Casino Games - Dice


Introduction

I’m finishing up the fourth week of my master’s in statistics program at Oklahoma State University. I’ve already learned so much about hypothesis testing, SAS (yuck), probability, and R.

My probability course is very theoretical, but often we refer to real world examples using dice, decks of cards, and other games.

I’m constantly looking for ways to expand my knowledge of R, so I decided to take ideas surrounding probability and dice and illustrate them in R with a blog post.

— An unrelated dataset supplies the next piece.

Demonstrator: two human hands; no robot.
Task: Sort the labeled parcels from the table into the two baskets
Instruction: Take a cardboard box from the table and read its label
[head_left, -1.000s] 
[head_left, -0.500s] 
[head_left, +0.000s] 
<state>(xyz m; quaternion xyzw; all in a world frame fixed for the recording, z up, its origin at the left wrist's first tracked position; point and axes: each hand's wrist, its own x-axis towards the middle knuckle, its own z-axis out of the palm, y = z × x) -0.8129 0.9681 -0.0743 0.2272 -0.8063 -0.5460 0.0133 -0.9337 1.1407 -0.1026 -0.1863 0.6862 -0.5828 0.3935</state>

So without further ado, let’s load up the trusty tidyverse and get rolling!


Libraries

library('tidyverse')


Rolling a Single Die

Starting off in the simplest way - I want to simulate the roll of a die using R. The base function sample was built for such a task. sample generates a random number or series of numbers within a bound you set, replacing the numbers at your discretion. If you want each roll of the die to be independent, simply set the replace argument to true.

sample(1:6,1)

## [1] 4

Looks like we rolled a 4! Notice how you don’t need to use the replace argument if your only sampling a single number with each use of the function.


Relative Frequency with a Die

Relative frequency is the fraction of outcomes in which an event occurs. The relative frequency might be equal to the probability of an event, but it might not.

You would expect a die to roll each of the six possible numbers 1/6 of the time. That’s the probability of each event in the sample space.

The relative frequency is the number of times a die rolls a certain number, or event.

Let’s see the relative frequency of 50 independent rolls of a single die and see how close they are to the expected probability of 1/6.

# use the sample function to simulate 50 independent rolls of a die
single_die_1 <- sample(1:6, 50, replace=T)

# order the values into a dataframe named sd_1_freq
sd_1_freq <- data_frame(num = 1:6, roll = table(single_die_1)/50)

# plot the frequency data
ggplot(sd_1_freq) + 
  geom_bar(aes(num,roll),
           stat = "identity",
           color = "darkslateblue",
           fill = "darkslateblue") + 
  geom_hline(yintercept = (1/6),
             col = "firebrick",
             size = 1
             ) + 
  scale_x_continuous(name = "Result",
                     breaks = sd_1_freq$num, 
                     labels = sd_1_freq$num) + 
  ylab("Relative Frequency") + 
  ggtitle("50 Roll Relative Frequency") + 
  theme_minimal()

The red bar denotes the expected 1/6 or 0.166 probability of each event. Some of our relative frequency results are close to their expected probability, but most are not.

Relative frequency approaches the probability as the sample size increases.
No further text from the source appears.